- _Problem to work on_: The response should be an exact transcription of the data below, free of images.

- _Exercise data_:
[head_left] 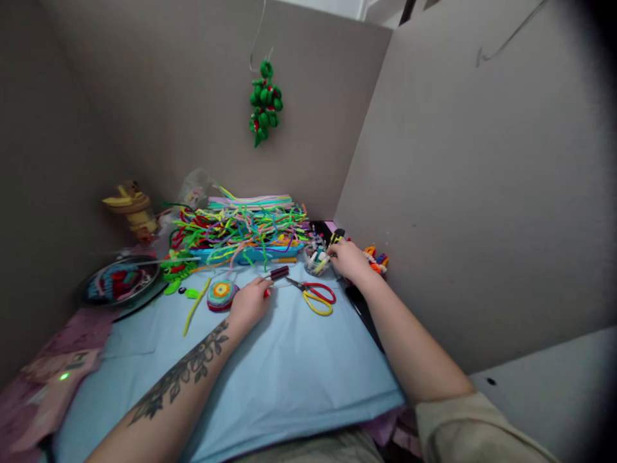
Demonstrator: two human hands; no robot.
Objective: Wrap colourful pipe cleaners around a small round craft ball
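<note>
My left hand [250, 302] is closed above the blue cloth, its fingertips pinched together. A small red piece [267, 292] shows at its fingers; what it holds is too small to name. Just beyond the fingertips is a dark maroon ribbed piece [279, 273], and I cannot tell whether they touch. My right hand [348, 260] reaches to a clear cup [317, 265] of pens and tubes, its fingers curled at the rim and partly hidden. Between the hands lie scissors [318, 298] with one red and one yellow handle. A round striped disc [222, 294] sits left of my left hand.
Behind the hands, a blue tray [226, 255] overflows with colourful pipe cleaners [241, 225]. A dark bowl [120, 283] stands at left, near a yellow pipe cleaner [196, 307]. Green decorations [266, 103] hang by the back panel. A black flat object [362, 312] lies under my right forearm.
</note>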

- _Answer_:
[head_left] 
Demonstrator: two human hands; no robot.
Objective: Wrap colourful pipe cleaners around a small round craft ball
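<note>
My left hand [250, 302] is closed above the blue cloth, its fingertips pinched together. A small red piece [267, 292] shows at its fingers; what it holds is too small to name. Just beyond the fingertips is a dark maroon ribbed piece [279, 273], and I cannot tell whether they touch. My right hand [348, 260] reaches to a clear cup [317, 265] of pens and tubes, its fingers curled at the rim and partly hidden. Between the hands lie scissors [318, 298] with one red and one yellow handle. A round striped disc [222, 294] sits left of my left hand.
Behind the hands, a blue tray [226, 255] overflows with colourful pipe cleaners [241, 225]. A dark bowl [120, 283] stands at left, near a yellow pipe cleaner [196, 307]. Green decorations [266, 103] hang by the back panel. A black flat object [362, 312] lies under my right forearm.
</note>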

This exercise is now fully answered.